→ **EXERCISE BRIEF**: Apart from the images, repeat the data below exactly as written.

→ **EXERCISE DATA**:
%%

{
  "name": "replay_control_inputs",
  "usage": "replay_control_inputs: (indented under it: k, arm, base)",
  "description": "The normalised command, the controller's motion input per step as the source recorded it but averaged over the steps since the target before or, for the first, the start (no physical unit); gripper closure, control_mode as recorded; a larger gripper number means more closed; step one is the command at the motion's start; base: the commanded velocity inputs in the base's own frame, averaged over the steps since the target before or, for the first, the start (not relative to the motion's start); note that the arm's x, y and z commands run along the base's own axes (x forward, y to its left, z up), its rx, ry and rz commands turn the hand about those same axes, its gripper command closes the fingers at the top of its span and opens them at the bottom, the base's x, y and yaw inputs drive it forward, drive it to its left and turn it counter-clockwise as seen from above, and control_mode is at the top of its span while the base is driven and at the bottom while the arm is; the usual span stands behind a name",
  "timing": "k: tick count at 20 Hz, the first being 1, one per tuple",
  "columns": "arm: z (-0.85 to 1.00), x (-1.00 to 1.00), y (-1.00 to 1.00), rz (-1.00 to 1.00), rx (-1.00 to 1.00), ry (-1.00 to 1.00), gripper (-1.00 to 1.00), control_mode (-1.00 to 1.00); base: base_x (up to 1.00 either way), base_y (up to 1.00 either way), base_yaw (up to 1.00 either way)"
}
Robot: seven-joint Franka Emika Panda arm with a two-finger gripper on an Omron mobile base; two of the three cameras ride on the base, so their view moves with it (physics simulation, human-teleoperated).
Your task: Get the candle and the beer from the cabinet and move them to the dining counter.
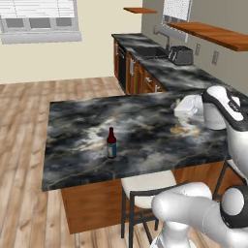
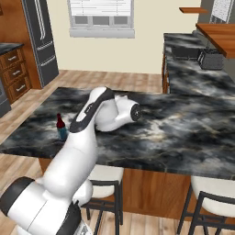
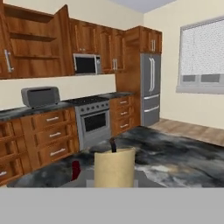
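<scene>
Step in hand, as I judge it: setting the candle down on the dining counter, where the beer already stands.

Gripper is over the counter's right part in the left base view. The claw is closed. The candle's cream body rises close in front of the hand camera with its dark wick on top, so I take it that the claw is clamped on the candle; the fingers themselves are hidden, and the holder cannot be made out.

To do it well: lower straight down with the candle upright until its base sits flat on the marbled top, then release and lift away vertically so the fingers do not drag it over. Choose a spot away from the counter edge and well apart from the beer.

The beer: small dark brown-red bottle, narrow neck, blue label round the body, standing upright toward the near left of the counter.

The cabinet across the room stands with a door open, shelves bare as far as visible.
</scene>
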Motion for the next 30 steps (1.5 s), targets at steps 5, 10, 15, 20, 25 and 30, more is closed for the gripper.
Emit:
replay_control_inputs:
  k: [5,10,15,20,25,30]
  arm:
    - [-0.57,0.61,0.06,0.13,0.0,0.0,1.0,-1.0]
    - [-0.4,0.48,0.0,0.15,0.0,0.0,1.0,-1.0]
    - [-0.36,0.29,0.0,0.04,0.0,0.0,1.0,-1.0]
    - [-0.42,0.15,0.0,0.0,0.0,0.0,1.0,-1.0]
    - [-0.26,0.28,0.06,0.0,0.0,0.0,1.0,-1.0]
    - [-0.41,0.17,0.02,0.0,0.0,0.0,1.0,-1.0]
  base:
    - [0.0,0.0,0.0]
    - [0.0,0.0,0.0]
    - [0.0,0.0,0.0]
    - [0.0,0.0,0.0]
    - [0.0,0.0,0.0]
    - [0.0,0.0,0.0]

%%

→ **THE ANSWER**:
{
  "name": "replay_control_inputs",
  "usage": "replay_control_inputs: (indented under it: k, arm, base)",
  "description": "The normalised command, the controller's motion input per step as the source recorded it but averaged over the steps since the target before or, for the first, the start (no physical unit); gripper closure, control_mode as recorded; a larger gripper number means more closed; step one is the command at the motion's start; base: the commanded velocity inputs in the base's own frame, averaged over the steps since the target before or, for the first, the start (not relative to the motion's start); note that the arm's x, y and z commands run along the base's own axes (x forward, y to its left, z up), its rx, ry and rz commands turn the hand about those same axes, its gripper command closes the fingers at the top of its span and opens them at the bottom, the base's x, y and yaw inputs drive it forward, drive it to its left and turn it counter-clockwise as seen from above, and control_mode is at the top of its span while the base is driven and at the bottom while the arm is; the usual span stands behind a name",
  "timing": "k: tick count at 20 Hz, the first being 1, one per tuple",
  "columns": "arm: z (-0.85 to 1.00), x (-1.00 to 1.00), y (-1.00 to 1.00), rz (-1.00 to 1.00), rx (-1.00 to 1.00), ry (-1.00 to 1.00), gripper (-1.00 to 1.00), control_mode (-1.00 to 1.00); base: base_x (up to 1.00 either way), base_y (up to 1.00 either way), base_yaw (up to 1.00 either way)"
}
Robot: seven-joint Franka Emika Panda arm with a two-finger gripper on an Omron mobile base; two of the three cameras ride on the base, so their view moves with it (physics simulation, human-teleoperated).
Your task: Get the candle and the beer from the cabinet and move them to the dining counter.
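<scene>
Step in hand, as I judge it: setting the candle down on the dining counter, where the beer already stands.

Gripper is over the counter's right part in the left base view. The claw is closed. The candle's cream body rises close in front of the hand camera with its dark wick on top, so I take it that the claw is clamped on the candle; the fingers themselves are hidden, and the holder cannot be made out.

To do it well: lower straight down with the candle upright until its base sits flat on the marbled top, then release and lift away vertically so the fingers do not drag it over. Choose a spot away from the counter edge and well apart from the beer.

The beer: small dark brown-red bottle, narrow neck, blue label round the body, standing upright toward the near left of the counter.

The cabinet across the room stands with a door open, shelves bare as far as visible.
</scene>
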Motion for the next 30 steps (1.5 s), targets at steps 5, 10, 15, 20, 25 and 30, more is closed for the gripper.
Emit:
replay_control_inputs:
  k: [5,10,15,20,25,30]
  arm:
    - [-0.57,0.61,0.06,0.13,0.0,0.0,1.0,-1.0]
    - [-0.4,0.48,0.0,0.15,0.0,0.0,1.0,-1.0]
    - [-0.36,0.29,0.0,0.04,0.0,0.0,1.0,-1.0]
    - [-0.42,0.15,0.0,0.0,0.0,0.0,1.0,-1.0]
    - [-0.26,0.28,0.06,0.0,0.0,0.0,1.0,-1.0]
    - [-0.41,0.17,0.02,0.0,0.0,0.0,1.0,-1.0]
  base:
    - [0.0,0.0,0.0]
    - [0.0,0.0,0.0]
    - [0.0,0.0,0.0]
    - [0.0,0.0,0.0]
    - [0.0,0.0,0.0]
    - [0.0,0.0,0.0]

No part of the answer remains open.